Check the following:

Improper Locations

Furnaces should not be located in bedrooms, bathrooms, or storage closets

Adequate combustion air:

Combustion appliances require 50 cubic feet per 1000 BTU per hour (BTU/h) aggregate input. "Aggregate" means that if two combustion appliances such as a gas-fired furnace and a gas-fired water heater are installed in the same room, each of their input ratings in BTU/h must be included when calculating adequate combustion air.

Gas supply for:

  • Shut off installed near the furnace
  • Union installed between shut-off and furnace
  • Sediment trap/drip leg installed
  • Proper gas supply piping
  • Acceptable materials are black steel, corrugated stainless steel tubing (CSST), and copper, although permissible copper varies by jurisdiction and may be limited to certain types.


Flex (appliance) connector:

Flex connectors are maximum 3 feet (or 6 feet depending on jurisdiction) for furnaces and must have a shutoff where it connects to rigid gas piping. Flex connectors cannot pass through walls, floor, or ceilings, and cannot be concealed. Flex connectors may be required in areas subject to earthquakes.

Avoid confusing CSST with appliance connectors

Combustion exhaust venting

  • Vent material (plastic means high efficiency)
  • Vent connector proper slope (1/4” per foot)
  • If the furnace and a  water heater connect to the  same vent, the water heater should connect upstream from the furnace.
  • If the furnace and a  water heater connect to a chimney, the water heater should connect above the furnace, and a cleanout should be installed within 6” below the furnace  vent connector.

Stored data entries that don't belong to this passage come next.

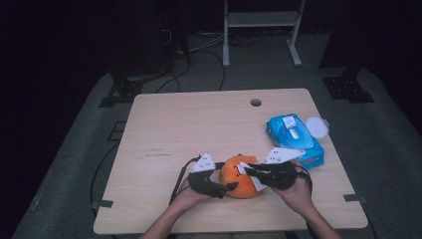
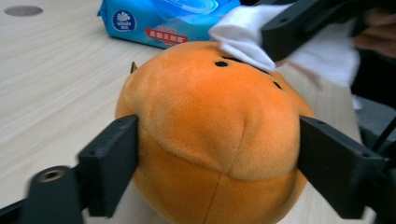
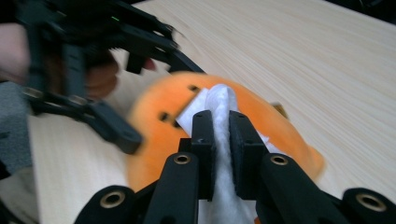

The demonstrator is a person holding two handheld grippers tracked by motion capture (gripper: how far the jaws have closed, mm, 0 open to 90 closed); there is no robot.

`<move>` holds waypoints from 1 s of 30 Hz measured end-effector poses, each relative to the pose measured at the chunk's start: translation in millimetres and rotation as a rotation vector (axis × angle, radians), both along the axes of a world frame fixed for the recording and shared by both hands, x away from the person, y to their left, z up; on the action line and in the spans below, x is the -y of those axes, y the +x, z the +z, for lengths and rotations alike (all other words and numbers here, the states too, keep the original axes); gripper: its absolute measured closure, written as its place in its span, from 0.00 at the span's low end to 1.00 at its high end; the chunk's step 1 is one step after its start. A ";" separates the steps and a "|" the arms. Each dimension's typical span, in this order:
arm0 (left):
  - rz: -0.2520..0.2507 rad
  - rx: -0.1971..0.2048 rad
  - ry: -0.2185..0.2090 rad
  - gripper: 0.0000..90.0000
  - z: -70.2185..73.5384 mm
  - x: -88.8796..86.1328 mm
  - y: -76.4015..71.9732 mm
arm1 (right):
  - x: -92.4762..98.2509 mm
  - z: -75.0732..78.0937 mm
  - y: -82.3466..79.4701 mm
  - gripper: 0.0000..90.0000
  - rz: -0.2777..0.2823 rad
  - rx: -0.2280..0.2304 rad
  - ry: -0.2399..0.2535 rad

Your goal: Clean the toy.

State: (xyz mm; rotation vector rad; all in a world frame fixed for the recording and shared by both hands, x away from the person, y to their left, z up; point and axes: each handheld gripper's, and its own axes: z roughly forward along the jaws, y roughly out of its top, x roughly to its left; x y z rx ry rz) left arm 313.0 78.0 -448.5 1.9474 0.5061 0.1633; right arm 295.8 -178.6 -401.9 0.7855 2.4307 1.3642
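Orange plush toy [image 1: 242, 177] sits on the desk [image 1: 199, 129] near its front edge, between the two tools. Left tool [image 2: 215, 154] straddles it: jaws stand on either flank of the plush at its widest part, right at the fabric. No dent shows under them, so I read that tool as open around the toy, not clamped. Right tool [image 3: 222, 135] comes in over the top of the plush, jaws shut tight on a folded white wipe [image 3: 219, 100], with the wipe's free end pressed on the toy's face by the black stitched dots.

Status, my read: wipe is already out of the pack and in contact, so wiping is underway. Only the top of the face is covered by the wipe right now. Sides and underside are probably left, and the plush looks loosely steadied at best for that.

Beyond the right tool, farther up the desk: blue wet-wipe pack [image 1: 294, 139], white lid [image 1: 317, 126] lying beside it.
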 end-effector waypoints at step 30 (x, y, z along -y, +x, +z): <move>-0.051 0.128 0.068 0.30 0.8 7.0 -9.7 | -16.4 9.0 -2.6 0.90 0.016 0.075 -0.069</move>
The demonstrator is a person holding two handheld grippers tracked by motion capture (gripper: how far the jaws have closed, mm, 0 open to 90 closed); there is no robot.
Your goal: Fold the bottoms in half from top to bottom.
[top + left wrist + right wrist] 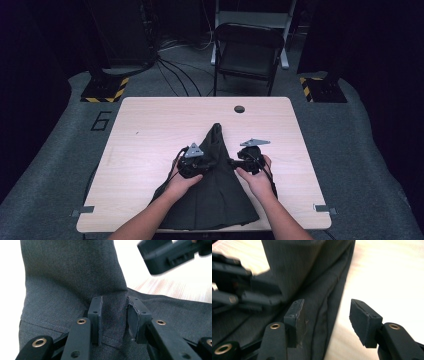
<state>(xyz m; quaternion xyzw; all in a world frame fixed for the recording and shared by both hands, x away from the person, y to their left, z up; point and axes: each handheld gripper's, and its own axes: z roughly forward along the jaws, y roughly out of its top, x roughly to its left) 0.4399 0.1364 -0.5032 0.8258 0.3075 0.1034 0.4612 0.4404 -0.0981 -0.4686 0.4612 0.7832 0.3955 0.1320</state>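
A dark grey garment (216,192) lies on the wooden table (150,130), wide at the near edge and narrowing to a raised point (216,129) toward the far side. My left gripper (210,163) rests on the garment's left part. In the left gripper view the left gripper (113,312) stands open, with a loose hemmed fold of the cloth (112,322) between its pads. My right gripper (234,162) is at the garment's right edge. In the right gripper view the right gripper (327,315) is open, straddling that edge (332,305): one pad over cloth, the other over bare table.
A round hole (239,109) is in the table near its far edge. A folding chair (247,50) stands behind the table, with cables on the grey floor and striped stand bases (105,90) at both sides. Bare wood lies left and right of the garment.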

  • Presence of a kill switch.
  • Presence of a humidifier
  • Ducts
    • Type?
    • Sealed?
    • Insulated?
    • Securely attached
  • Note the filter type (electronic/fabric), location and condition

Furnace Inspection Process

  1. Shut off the furnace at the kill switch
  2. Remove the access covers
  3. Note dirt, debris, and corrosion
  4. Photograph the manufacturer’s label/ data plate
  5. Examine the burn chamber
    1. Scorching
    2. Corrosion
    3. White residue
    4. Loose or damaged burners
  6. Examine the blower compartment
    1. Dirty or greasy buildup on the blower vanes
  7. For high efficiency furnaces, check for proper condensate discharge.
    1. Corrosion resistant piping (ABS, PVC, CPVC, copper, (not coiled tubing) PEX, polyethylene, polypropylene).
    2. ¾” minimum
    3. Condensate pumps appear to be in satisfactory condition with proper electrical connections (not extension cord)
    4. Trap are installed in condensate lines as required by the manufacturer.
    5. Horizontal runs must slope minimum 1/8 inch per foot
    6. Condensate must discharge to an approved location. Not a street, alley, or sidewalk. Check locally for “approved locations”. Most discharge to floor drains.
    7. Furnaces in attics must have a drip pan with overflow and condensate discharge to an approved location.
  8. Turn the thermostat up high
  9. Turn the furnace on at the kill switch
  10. Watch for proper operation. You may need to depress the access cover safety switch for the furnace to operate.
  11. The burners will ignite and run for a short time before the blower activates. Watch for any change in the flame when the blower activates. Changes in the flame can indicate a cracked heat exchanger. Recommend service. Flame color should be blue. Yellow or white flame indicates a need for service.
  12. Listen to the blower. Any unusual noise indicates a need for service.
  13. Check temperatures at registers with a digital thermometer. Comment on any that are significantly hotter or colder than the rest.